この失点が致命的だが、その他はいい映画。バカ殿様の按摩をしたから命を狙われる、という喜劇的な導入がすこぶるいい。モノクロ撮影はシリーズ最後のようだが、この晩から提灯が乱れ飛び、最後の晩に市が潜った河川捜索に再び提灯が美しく灯る。ただし、次回以降の大映カラーは渋くていいものなので、モノクロが棄てられるのがあんまり惜しいとは思われない。

市による天知茂の回想モノローグも悪くない。やり過ぎは無効と制作者周知のうえでの掟破りだっただろう。あと、序盤の「あたしの父も目暗だったけど女房を三度も取り替えたよ」の水谷良重との情交が、海際の逢引き場所含めて、いかにもカリソメな刹那感がいい。私的ベストショットは船で旅立つ市を海の中へ歩み出て見送る水谷の件。

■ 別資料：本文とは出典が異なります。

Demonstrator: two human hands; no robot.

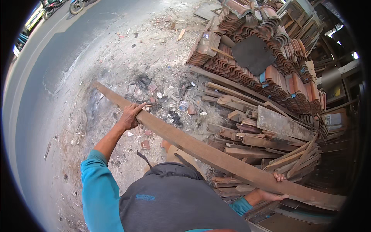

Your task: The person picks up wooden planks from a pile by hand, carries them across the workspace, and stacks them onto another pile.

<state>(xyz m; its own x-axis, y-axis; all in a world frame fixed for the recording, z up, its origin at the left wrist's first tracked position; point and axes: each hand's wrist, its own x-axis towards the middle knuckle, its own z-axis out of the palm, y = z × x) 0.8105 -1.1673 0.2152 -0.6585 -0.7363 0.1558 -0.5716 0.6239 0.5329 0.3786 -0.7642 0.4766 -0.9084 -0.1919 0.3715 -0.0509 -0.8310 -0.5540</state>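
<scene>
A long brown wooden beam (pixel 201 147) slants across in front of my body, from the bare ground at upper left to the timber pile at lower right. My left hand (pixel 130 116) is closed round it toward its far left end, thumb lying over the top. Lower right, my right hand (pixel 266 196) grips the beam from beneath near its other end. Its fingertips show over the beam's far edge, while the rest of those fingers is hidden by the wood.
Stacked planks and offcuts (pixel 255 149) lie to the right, partly under the beam. Behind them rises a heap of red roof tiles (pixel 239 65) with a dark sheet (pixel 253 55) on it. Rubble (pixel 170 94) litters the ground ahead. A road (pixel 42 77) with a motorcycle (pixel 77 5) runs at left.
</scene>
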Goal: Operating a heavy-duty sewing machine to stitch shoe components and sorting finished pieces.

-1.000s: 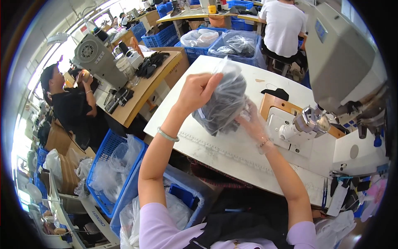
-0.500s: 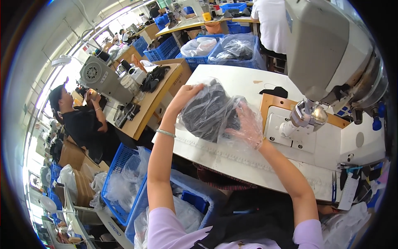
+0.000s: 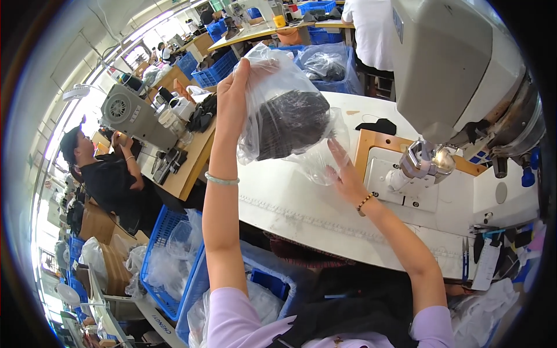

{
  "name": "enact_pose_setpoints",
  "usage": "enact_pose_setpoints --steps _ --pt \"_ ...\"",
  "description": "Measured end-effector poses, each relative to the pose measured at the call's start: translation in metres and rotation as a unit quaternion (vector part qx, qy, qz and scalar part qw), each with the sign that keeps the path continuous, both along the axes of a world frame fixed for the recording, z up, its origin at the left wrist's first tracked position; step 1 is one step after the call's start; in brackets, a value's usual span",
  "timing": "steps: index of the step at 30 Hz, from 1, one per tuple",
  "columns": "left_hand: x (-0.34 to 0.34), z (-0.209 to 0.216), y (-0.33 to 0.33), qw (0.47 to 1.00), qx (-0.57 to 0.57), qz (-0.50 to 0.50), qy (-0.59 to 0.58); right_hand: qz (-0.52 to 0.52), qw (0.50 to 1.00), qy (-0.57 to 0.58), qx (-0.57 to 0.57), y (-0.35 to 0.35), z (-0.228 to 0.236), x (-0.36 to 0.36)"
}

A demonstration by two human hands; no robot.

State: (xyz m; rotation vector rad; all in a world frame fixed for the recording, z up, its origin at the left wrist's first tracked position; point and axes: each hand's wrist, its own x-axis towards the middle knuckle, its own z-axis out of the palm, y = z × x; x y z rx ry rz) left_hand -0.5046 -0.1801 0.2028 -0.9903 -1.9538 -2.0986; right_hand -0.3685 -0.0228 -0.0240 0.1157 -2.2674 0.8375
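- Left hand (image 3: 233,88) grasps the clear bag (image 3: 268,81) near its top.
- Bag hangs just right of that hand, above the table (image 3: 284,191).
- Right hand (image 3: 349,181), fingers parted, at the bag's loose end.

The left hand (image 3: 234,84) grips, raised higher than the right hand (image 3: 349,182), whose fingers (image 3: 339,153) are parted.

The left hand (image 3: 233,81) grips the upper edge of a clear plastic bag (image 3: 266,75) with a dark bundle (image 3: 295,124) inside, held over the white bench (image 3: 284,200); the right hand (image 3: 349,180), fingers (image 3: 339,154) parted, is at the bag's loose end; a black piece (image 3: 380,126) lies near a grey machine (image 3: 449,64).
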Motion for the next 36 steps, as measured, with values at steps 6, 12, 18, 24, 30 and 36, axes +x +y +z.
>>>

ラストシーンの沢村宗之助惨殺の唐突さは、私はたいへんに気に入った。冒頭から敵討ちに追われている市、終盤にお寺の小僧さんに再度助けられて、因果応報の呪縛からの脱出を半ば成し遂げたかに見えたのに、この暗転。因果応報は続くのだ。本作のシリーズ化は『宮本武蔵』や『大菩薩峠』と認識を一にしたものである、とここで森一生は刻印を押している。